Divides data in a table into several logical splits whose sizes are approximately the specified value. The split points between the splits and the information about hosts on which the splits reside are returned. This operation is used by compute engines to determine execution plans such as concurrency plans.
Request syntax
message ComputeSplitPointsBySizeRequest {
required string table_name = 1;
required int64 split_size = 2; // in 100MB
optional int64 split_size_unit_in_byte = 3;
optional int32 split_point_limit = 4;
}
Parameter | Type | Required | Description |
table_name | string | Yes | The name of the table whose data you want to divide. |
split_size | int64 | Yes | The approximate size of each split. Unit: megabytes. |
split_size_unit_in_byte | int64 | No | The size unit to be used in splitting. This parameter is used in split point calculation to ensure calculation accuracy. |
split_point_limit | int32 | No | The limit on the number of split points. This parameter is used to control the returned result of split point calculation. |
Response syntax
message ComputeSplitPointsBySizeResponse {
required ConsumedCapacity consumed = 1;
repeated PrimaryKeySchema schema = 2;
/**
* Split points between splits, in the increasing order
*
* A split is a consecutive range of primary keys,
* whose data size is about split_size specified in the request.
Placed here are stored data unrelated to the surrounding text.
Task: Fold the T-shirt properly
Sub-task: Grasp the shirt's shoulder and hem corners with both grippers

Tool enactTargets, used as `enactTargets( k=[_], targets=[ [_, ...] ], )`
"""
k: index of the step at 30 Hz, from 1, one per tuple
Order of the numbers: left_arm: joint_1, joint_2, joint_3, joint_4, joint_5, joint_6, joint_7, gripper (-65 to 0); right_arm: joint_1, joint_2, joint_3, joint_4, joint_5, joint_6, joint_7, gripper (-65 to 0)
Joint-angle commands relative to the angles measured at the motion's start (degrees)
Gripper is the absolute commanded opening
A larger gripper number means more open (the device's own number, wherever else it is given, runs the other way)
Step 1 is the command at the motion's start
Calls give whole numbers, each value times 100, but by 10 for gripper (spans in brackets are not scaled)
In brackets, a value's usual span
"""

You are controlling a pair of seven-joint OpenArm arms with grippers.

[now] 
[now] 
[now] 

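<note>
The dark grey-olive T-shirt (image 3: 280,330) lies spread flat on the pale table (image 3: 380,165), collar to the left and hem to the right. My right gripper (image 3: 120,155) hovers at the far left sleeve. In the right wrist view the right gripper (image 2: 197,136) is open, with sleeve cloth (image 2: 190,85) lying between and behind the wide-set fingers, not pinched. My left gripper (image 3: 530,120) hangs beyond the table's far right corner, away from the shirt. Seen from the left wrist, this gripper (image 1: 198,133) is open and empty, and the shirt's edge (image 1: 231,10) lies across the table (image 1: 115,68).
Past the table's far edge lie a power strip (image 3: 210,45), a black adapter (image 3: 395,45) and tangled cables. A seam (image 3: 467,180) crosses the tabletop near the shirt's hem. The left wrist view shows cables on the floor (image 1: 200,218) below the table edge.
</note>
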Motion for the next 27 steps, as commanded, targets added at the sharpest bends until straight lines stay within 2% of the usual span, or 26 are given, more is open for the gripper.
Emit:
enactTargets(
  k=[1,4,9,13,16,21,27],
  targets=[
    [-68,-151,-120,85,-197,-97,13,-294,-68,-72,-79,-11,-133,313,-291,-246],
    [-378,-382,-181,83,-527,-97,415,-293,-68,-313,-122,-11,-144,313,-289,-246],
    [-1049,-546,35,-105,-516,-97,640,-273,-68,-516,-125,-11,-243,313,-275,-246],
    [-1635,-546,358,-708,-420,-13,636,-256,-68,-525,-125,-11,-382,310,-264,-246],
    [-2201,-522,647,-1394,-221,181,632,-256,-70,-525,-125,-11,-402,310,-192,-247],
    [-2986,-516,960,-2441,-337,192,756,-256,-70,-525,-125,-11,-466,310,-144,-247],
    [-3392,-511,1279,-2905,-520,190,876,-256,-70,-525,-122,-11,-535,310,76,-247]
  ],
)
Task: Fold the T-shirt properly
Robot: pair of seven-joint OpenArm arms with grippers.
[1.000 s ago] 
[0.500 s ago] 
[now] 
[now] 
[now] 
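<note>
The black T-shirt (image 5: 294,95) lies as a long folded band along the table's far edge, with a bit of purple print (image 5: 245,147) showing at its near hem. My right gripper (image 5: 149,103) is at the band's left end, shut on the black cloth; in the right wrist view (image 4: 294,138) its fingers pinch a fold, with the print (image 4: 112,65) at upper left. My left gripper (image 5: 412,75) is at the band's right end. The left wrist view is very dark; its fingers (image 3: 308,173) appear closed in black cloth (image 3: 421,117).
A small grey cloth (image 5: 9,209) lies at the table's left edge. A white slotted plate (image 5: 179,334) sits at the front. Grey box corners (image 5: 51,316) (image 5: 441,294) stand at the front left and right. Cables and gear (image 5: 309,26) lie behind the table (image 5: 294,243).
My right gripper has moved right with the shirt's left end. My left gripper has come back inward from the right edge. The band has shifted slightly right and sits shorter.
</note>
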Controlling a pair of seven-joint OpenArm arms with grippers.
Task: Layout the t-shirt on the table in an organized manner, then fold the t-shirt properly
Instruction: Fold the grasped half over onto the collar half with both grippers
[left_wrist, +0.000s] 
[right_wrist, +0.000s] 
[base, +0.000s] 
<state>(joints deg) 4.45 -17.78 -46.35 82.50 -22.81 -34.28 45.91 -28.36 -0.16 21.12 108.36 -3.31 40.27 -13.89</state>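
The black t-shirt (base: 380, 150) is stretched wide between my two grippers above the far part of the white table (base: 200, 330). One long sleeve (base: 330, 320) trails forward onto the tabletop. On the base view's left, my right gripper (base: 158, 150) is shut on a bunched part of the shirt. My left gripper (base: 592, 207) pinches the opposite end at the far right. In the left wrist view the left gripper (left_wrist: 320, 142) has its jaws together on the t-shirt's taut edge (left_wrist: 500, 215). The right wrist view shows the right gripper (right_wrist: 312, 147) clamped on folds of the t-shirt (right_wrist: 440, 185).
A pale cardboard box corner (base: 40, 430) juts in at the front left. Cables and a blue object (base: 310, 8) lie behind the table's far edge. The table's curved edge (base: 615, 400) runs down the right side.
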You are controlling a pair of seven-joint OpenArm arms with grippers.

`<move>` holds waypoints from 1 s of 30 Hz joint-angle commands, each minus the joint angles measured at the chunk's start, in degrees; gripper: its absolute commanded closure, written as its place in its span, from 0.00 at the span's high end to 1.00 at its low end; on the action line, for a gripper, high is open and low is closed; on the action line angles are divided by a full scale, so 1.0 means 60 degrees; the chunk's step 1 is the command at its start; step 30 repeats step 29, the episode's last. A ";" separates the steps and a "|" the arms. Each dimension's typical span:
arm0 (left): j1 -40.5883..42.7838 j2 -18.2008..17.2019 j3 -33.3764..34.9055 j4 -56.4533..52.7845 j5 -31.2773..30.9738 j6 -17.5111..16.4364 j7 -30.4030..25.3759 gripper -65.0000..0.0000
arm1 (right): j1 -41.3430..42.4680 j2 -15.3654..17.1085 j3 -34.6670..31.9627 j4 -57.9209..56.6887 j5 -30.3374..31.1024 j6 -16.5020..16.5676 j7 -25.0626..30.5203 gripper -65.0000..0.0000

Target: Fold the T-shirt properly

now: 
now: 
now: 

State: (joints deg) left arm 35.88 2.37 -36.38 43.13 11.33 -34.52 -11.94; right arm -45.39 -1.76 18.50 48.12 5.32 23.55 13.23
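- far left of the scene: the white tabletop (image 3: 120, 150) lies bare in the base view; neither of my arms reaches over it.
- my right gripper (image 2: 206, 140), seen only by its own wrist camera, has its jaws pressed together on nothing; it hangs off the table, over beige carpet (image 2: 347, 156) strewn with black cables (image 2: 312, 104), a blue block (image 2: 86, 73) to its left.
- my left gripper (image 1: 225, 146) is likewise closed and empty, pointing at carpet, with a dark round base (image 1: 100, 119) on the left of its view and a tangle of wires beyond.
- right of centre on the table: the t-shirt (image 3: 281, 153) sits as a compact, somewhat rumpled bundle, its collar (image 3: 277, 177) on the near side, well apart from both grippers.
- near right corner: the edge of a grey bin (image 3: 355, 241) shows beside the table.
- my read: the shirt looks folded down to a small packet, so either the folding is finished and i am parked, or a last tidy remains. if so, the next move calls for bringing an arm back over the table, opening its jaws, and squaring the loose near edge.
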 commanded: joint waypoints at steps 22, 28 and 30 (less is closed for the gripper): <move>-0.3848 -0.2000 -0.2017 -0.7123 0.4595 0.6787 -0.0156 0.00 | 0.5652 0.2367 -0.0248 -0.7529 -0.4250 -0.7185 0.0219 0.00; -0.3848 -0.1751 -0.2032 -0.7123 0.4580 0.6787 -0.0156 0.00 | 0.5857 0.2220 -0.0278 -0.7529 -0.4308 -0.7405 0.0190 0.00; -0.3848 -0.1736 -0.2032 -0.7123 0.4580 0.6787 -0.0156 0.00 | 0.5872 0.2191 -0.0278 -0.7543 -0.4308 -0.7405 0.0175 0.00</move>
* The size could be hard to be precise.
*
* A split point is an array of primary-key column w.r.t. table schema,
* which is never longer than that of table schema.
* Tailing -inf will be omitted to reduce transmission payloads.
*/
repeated bytes split_points = 3;
/**
* Locations where splits lies in.
*
* By the managed nature of TableStore, these locations are no more than hints.
* If a location is not suitable to be seen, an empty string will be placed.
*/
repeated SplitLocation locations = 4;
}
Parameter | Type | Description |
consumed | The number of capacity units (CUs) that are consumed by this request. | |
schema | The schema of the table. The schema is the same as the schema that was defined when the table was created. | |
split_points | repeated bytes | The split points between splits. The split points must increase monotonically between these splits. Each split point is a row of data in the PlainBuffer format and contains only the primary key. The last -inf of each split point is not transmitted. This helps reduce the amount of transmitted data. |
locations | repeated SplitLocation | The information about the hosts on which the split points reside. You can leave this parameter empty. |
For example, if a table contains three primary key columns and the data type of the first primary key column is string, the following splits are obtained after you call this operation: (-inf,-inf,-inf)
to ("a",-inf,-inf)
, ("a",-inf,-inf)
to ("b",-inf,-inf)
, ("b",-inf,-inf)
to ("c",-inf,-inf)
, ("c",-inf,-inf)
to ("d",-inf,-inf)
, and ("d",-inf,-inf)
to (+inf,+inf,+inf)
. The first three splits reside on machine-A and the other two splits reside on machine-B. In this case, the value of split_points is [("a"),("b"),("c"),("d")]
, and the value of locations is "machine-A"*3, "machine-B"*2
.
Use Tablestore SDKs
Tablestore SDK for Java: Split data into shards of a specific size
CU consumption
The number of read CUs that are consumed is the same as the number of splits. No write CUs are consumed.